Mundstromessung

Was sind Mundströme?

Haben Sie Amalgam- oder Goldfüllungen bzw. -inlays in Ihren Zähnen? Dann kann es auch bei Ihnen zu sogenannten Mundströmen kommen.

Unterschiedliche Metalle im Mund bilden in Verbindung mit Speichel messbare elektrische Potentiale, ähnlich wie eine schwache Batterie. Dabei kann die entstehende Spannung und die Stärke des Stroms unterschiedlich hoch sein und den Patienten ggfs. belasten. 

Sind Mundströme gefährlich?

Man geht davon aus, dass eine gesundheitliche Belastung bei Grenzwerten ab 100 Millivolt und einer Stromstärke ab 3 – 4 Mikroampere auftreten. Metall-Ionen, insbesondere Quecksilber-Ionen aus Amalgam-Füllungen werden durch die Mundströme freigesetzt und gelangen durch die Nahrungsaufnahme in den Körper.

Welche Symptome können Mundströme auslösen?

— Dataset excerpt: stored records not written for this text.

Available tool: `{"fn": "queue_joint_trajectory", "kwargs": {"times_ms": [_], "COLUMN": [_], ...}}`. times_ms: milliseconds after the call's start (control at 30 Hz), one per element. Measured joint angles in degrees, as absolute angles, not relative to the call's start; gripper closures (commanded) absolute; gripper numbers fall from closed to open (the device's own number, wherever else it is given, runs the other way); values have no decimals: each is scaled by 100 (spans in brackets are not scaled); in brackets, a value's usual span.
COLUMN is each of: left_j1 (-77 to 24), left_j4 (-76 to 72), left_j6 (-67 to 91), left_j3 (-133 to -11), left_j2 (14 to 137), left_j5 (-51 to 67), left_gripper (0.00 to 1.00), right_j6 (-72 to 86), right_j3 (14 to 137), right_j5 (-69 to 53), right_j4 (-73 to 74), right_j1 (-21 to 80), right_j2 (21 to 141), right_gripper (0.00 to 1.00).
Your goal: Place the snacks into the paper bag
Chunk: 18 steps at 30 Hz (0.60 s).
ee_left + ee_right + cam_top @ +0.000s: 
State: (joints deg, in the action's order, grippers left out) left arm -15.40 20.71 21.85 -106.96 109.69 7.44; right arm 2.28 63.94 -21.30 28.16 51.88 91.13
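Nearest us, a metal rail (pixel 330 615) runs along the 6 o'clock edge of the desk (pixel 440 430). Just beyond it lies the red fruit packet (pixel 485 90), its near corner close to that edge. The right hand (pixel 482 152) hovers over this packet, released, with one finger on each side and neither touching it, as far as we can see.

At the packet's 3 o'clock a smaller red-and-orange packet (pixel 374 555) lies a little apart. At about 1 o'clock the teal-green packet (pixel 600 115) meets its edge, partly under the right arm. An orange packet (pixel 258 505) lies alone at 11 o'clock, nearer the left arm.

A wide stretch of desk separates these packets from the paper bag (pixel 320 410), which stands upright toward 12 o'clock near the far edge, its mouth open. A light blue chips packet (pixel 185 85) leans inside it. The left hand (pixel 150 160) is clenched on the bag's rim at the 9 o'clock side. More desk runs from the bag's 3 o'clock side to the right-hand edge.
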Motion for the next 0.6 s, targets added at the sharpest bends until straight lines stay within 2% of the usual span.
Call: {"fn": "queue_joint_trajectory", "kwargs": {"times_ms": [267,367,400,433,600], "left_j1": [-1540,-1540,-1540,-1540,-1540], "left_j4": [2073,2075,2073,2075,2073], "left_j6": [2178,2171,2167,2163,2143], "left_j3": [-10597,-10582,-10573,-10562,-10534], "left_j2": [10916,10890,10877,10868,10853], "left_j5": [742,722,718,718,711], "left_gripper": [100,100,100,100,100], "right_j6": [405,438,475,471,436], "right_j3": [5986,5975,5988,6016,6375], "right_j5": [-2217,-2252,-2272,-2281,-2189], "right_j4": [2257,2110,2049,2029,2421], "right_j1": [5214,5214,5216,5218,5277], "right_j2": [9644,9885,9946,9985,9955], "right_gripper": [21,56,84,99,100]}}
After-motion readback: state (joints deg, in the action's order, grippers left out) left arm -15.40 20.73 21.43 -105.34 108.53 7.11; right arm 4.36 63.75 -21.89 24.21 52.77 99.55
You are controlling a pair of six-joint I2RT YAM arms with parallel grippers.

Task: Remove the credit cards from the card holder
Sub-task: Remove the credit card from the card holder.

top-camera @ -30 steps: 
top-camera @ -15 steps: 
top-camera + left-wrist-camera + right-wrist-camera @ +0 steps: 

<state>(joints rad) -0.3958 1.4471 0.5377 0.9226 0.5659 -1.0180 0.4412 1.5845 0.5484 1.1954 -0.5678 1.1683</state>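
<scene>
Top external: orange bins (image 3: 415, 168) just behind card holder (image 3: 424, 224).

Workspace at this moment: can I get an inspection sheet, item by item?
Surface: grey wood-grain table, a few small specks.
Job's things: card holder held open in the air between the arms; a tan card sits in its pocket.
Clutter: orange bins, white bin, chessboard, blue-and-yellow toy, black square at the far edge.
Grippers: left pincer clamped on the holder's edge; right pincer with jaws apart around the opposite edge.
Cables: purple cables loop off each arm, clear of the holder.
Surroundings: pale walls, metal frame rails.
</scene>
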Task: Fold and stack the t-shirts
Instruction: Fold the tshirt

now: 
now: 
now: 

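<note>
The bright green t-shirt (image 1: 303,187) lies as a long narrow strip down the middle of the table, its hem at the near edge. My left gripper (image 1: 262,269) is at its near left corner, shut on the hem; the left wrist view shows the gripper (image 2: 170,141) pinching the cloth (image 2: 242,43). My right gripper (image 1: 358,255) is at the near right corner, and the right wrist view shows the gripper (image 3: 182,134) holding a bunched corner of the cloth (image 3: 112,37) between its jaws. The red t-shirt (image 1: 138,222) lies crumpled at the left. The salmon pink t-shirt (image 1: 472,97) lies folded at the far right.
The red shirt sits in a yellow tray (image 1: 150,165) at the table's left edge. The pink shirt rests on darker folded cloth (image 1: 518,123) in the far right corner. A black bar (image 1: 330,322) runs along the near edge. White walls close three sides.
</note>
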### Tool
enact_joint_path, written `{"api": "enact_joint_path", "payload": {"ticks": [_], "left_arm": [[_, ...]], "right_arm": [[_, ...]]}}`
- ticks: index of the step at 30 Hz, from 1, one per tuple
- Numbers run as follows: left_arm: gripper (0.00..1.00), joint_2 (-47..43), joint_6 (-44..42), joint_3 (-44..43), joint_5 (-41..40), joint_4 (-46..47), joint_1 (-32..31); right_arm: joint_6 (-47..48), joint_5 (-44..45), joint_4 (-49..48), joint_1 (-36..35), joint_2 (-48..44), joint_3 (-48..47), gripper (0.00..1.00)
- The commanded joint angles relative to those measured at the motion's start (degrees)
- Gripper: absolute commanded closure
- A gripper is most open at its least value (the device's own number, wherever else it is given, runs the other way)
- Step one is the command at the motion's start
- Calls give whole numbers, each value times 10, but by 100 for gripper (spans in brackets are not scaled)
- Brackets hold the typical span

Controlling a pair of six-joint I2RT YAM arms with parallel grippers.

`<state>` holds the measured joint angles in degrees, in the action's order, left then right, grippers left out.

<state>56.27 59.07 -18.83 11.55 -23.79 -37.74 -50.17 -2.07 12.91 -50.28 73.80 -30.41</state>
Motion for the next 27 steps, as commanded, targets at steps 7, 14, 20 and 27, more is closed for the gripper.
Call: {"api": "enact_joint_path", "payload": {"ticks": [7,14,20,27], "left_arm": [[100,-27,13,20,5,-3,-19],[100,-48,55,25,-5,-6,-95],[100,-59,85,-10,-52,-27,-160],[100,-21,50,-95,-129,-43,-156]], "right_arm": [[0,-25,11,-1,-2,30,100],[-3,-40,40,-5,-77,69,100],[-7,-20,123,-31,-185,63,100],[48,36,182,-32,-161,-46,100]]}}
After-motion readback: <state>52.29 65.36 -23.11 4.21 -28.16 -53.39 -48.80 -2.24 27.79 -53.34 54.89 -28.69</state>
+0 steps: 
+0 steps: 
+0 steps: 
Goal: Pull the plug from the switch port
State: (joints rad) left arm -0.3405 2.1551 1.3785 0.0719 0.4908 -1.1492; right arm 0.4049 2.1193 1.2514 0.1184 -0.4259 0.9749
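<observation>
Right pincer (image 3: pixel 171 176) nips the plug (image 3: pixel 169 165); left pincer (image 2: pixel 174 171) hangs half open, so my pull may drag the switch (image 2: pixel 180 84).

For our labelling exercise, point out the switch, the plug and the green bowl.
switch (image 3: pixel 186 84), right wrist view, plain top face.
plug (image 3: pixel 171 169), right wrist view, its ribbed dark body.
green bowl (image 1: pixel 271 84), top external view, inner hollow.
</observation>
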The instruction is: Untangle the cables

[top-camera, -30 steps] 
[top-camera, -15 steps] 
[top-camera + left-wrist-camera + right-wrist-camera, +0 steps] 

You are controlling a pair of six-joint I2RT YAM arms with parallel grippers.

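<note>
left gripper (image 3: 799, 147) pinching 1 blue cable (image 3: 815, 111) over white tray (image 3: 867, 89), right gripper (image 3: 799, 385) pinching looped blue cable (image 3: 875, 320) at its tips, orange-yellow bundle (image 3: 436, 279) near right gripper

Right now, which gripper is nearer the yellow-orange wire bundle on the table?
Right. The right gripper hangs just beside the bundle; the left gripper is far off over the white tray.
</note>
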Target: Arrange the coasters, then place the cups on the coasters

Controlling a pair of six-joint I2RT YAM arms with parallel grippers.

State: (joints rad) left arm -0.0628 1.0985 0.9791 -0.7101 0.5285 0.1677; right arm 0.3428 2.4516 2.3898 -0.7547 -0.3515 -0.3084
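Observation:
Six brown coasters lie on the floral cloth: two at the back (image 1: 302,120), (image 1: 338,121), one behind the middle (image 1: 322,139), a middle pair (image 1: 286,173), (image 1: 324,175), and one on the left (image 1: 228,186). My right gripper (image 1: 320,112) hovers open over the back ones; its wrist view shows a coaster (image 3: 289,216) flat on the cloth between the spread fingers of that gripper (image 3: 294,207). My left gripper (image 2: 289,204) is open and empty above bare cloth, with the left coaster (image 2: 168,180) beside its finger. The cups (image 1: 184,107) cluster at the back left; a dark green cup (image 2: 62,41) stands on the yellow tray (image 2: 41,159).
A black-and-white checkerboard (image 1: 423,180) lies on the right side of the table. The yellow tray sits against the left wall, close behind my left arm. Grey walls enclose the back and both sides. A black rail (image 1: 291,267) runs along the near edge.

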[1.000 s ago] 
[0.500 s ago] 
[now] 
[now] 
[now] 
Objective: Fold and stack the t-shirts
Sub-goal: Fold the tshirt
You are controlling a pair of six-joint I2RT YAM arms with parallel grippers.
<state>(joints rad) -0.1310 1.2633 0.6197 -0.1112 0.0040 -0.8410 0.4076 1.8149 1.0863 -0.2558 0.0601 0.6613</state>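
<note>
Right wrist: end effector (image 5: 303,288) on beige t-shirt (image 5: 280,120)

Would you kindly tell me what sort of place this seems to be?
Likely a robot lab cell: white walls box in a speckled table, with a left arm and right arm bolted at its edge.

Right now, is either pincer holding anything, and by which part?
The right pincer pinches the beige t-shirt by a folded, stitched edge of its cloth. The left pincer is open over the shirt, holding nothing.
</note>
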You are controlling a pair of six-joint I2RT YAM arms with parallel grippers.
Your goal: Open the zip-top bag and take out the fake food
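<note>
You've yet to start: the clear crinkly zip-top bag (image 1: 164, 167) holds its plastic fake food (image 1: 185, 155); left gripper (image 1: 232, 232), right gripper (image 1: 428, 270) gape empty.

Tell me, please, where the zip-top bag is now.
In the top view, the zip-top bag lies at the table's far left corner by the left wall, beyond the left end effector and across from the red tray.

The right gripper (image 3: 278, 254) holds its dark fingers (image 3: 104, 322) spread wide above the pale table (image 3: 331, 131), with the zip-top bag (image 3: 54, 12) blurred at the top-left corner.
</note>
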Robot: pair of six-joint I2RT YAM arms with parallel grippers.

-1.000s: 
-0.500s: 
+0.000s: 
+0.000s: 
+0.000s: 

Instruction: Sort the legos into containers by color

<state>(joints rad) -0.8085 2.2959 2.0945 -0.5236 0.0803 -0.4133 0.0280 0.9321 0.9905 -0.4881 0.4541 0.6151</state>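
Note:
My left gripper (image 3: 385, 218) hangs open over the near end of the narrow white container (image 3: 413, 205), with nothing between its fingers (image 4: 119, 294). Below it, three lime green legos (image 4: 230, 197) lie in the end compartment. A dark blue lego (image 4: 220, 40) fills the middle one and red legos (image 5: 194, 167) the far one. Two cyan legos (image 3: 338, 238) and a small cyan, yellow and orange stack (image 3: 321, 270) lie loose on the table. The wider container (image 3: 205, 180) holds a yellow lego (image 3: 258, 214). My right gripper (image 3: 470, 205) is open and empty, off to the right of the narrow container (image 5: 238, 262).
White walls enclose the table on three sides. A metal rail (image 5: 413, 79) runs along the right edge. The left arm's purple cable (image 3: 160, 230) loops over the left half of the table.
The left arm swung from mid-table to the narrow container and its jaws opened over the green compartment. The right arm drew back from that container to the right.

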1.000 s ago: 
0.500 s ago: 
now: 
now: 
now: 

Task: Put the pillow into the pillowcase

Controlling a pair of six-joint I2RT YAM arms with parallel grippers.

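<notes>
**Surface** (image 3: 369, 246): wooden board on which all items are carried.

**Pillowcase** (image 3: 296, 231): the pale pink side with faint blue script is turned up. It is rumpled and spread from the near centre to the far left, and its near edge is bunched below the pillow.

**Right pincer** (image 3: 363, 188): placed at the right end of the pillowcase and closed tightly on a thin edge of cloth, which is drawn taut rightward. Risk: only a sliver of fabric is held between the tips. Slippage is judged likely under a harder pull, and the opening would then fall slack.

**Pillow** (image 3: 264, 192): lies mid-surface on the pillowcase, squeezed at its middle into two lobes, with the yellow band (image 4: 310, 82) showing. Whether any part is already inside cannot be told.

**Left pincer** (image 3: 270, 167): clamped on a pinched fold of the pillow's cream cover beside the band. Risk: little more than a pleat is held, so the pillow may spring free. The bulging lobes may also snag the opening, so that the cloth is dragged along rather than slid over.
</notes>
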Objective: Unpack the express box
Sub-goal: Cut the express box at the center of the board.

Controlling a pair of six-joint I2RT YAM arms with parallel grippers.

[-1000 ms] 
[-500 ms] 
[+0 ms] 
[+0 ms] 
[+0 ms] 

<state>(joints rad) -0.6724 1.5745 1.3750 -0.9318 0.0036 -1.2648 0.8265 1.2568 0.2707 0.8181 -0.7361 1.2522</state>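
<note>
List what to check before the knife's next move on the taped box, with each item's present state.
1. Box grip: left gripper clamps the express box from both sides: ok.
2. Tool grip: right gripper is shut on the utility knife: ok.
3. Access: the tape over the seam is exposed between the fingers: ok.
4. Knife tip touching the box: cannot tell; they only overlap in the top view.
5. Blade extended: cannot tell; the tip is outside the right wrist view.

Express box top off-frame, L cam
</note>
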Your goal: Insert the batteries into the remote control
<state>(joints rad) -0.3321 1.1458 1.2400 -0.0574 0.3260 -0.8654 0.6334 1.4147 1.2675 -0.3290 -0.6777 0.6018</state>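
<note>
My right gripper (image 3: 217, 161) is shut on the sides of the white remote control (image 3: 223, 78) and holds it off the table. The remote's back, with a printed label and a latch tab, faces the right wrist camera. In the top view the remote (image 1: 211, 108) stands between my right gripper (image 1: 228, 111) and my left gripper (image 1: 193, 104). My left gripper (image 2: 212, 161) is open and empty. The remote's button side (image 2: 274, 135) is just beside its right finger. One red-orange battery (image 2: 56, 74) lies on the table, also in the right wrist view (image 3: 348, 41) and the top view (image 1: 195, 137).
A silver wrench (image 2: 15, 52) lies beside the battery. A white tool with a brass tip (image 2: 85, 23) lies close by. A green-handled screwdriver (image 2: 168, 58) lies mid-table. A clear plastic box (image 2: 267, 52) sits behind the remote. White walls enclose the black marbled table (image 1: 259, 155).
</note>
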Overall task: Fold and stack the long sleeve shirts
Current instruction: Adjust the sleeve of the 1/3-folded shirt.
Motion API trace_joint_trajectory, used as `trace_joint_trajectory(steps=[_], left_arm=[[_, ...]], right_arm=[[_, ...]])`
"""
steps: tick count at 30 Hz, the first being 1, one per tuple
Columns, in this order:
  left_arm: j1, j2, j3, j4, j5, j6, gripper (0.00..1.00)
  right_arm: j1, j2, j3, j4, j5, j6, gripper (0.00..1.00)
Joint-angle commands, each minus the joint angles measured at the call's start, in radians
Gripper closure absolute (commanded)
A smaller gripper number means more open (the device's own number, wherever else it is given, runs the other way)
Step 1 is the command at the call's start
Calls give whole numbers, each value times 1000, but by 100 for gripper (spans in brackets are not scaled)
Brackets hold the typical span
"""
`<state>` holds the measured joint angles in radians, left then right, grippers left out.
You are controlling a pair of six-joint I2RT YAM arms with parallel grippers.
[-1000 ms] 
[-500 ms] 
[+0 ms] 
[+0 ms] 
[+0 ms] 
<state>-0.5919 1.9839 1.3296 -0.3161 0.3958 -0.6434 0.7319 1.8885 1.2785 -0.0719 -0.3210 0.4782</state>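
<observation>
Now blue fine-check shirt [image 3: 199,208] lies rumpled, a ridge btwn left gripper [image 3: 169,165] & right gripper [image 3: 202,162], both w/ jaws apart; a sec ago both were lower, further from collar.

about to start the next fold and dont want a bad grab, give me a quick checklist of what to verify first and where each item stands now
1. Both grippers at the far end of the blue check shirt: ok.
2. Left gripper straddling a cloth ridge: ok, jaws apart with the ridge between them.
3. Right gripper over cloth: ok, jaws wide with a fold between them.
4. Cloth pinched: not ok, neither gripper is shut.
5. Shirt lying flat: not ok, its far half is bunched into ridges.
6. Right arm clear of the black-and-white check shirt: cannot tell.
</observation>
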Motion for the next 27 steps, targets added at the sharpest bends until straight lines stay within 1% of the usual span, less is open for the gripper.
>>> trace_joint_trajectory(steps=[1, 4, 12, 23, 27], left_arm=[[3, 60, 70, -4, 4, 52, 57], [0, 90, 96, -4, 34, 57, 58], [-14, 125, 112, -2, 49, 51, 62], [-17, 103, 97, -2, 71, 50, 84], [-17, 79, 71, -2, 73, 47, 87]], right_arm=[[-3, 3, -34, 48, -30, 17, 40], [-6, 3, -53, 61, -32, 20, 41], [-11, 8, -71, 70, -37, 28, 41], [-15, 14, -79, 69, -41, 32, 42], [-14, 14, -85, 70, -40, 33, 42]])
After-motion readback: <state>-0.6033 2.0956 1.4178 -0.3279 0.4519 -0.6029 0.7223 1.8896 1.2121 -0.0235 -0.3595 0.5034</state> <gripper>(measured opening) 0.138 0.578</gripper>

Mundströme können u.a. folgende Symptome auslösen:

  • Chronische Zahnfleischentzündung
  • Chronische Aphten
  • Zahnfleischschwellungen
  • Zungen- bzw. Mundbrennen
  • Geschmacksstörung („metallischer Geschmack im Mund“)
  • Mundtrockenheit
  • Nervosität, Unruhe
  • Schlafstörungen
  • Wetterempfindlichkeit
  • Schwindelgefühl

Das Messverfahren

Bei der Mundstrommessung werden Elektroden auf die unterschiedlichen Metallfüllungen bzw. Kronen im Mund des Patienten gehalten. Das so entstehende Spannungsfeld ist genau messbar. Die Höhe des Wertes ist nicht nur abhängig von den verwendeten Materialien sondern auch vom pH-Wert des Speichels. Wurden gleichzeitig Goldlegierungen und Amalgam verwendet, fallen die Messwerte besonders hoch aus.

Weiterführende Therapien

Weiterführende Therapiemöglichkeiten wie z.B. der Austausch von Füllungen und Inlays besprechen Sie am besten mit Ihrem Zahnarzt.